UK puts four cloud providers under financial regulator oversight
Amazon, Google, Microsoft and Oracle units have been designated Critical Third Parties as UK authorities target cloud concentration risk in finance.
By Ingrid Halvorsen · Staff Writer
· 3 min read
The UK government has designated four major cloud providers as Critical Third Parties, bringing services supplied by Amazon, Google, Microsoft and Oracle units under direct oversight by financial regulators. The move addresses the risk that an outage or operational failure at a major technology supplier could affect banks, insurers and market infrastructure providers at the same time.
The firms named are Microsoft Ireland Operations Limited, Google Cloud EMEA Limited, Amazon Web Services EMEA SARL and Oracle Corporation UK Limited. The government said the designation reflects their importance to the UK financial services sector as firms rely more heavily on cloud computing for core systems and customer-facing services.
The regime is due to take effect next week, according to the government. It said the framework is intended to strengthen resilience across the financial system and protect services used by households and businesses.
The Bank of England, the Prudential Regulation Authority and the Financial Conduct Authority will jointly supervise the critical services that the designated providers supply to financial firms. Their role will focus on the continuity of services judged significant to the sector rather than on every activity carried out by the technology companies.
Under the new framework, the regulators will be able to request information, assess operational resilience and work with the companies to address risks to service continuity. The watchdogs will also be able to make and enforce rules specific to Critical Third Parties where needed, according to the government.
The mechanism is designed to give financial authorities a direct view of key suppliers that sit outside the traditional perimeter of bank and insurer regulation.
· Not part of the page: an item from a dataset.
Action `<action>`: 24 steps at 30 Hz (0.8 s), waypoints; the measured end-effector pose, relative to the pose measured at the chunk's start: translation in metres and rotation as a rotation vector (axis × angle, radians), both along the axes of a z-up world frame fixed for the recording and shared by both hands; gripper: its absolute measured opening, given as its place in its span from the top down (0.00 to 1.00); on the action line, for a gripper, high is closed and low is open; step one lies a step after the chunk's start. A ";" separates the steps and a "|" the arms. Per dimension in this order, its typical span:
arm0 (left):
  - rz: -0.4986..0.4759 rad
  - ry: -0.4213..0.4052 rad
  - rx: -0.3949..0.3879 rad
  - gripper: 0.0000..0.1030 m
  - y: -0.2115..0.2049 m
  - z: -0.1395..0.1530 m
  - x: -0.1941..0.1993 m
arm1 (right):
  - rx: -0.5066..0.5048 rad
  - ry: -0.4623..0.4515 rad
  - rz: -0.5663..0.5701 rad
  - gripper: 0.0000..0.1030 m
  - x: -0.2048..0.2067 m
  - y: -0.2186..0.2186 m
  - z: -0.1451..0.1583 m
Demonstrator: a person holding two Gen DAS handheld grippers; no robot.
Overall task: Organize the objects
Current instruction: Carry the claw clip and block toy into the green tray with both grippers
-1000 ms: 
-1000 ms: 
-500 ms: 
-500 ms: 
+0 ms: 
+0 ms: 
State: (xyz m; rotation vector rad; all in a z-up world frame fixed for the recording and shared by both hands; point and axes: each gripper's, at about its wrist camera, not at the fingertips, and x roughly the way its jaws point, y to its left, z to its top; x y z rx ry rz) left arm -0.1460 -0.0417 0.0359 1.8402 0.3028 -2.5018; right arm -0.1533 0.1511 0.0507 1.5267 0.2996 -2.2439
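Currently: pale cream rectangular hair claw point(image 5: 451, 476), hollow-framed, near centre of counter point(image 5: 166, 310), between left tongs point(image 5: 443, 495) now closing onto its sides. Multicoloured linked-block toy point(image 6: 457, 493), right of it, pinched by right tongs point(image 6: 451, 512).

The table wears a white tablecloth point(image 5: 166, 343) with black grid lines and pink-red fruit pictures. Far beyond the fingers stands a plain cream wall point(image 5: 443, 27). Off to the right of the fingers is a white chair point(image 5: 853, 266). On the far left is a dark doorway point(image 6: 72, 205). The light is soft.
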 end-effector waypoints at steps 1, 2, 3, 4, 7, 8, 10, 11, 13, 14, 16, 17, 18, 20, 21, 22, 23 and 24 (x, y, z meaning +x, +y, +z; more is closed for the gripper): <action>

Financial firms remain responsible for their outsourcing and operational resilience, but the designation gives regulators tools to examine the providers whose services are used across multiple institutions.
Rachel Blake MP, Economic Secretary to the Treasury and City Minister, said trust in the UK financial system was central to the country’s position as a financial centre. She said the designations would help keep critical services used by financial firms resilient, while protecting consumers and businesses and supporting economic growth.
The government said its concern is that disruption at a large cloud provider could spread across the sector because many firms may depend on the same supplier. That concentration risk has drawn closer attention from regulators as banks, insurers and financial market infrastructures shift more technology workloads to external cloud platforms.
The providers expressed support for the aims of the framework, according to the report. A Google spokesperson said the Critical Third Party regime could improve the long-term resilience of the UK financial system if implemented effectively and supported by industry engagement, adding that it could increase understanding, transparency and trust among the parties involved.
The designations mark a further step in UK regulators’ efforts to monitor operational risk beyond regulated financial firms themselves. For cloud providers, the framework creates a formal supervisory relationship with the Bank of England, PRA and FCA for services deemed critical to finance.
This story draws on original reporting from Finextra Research.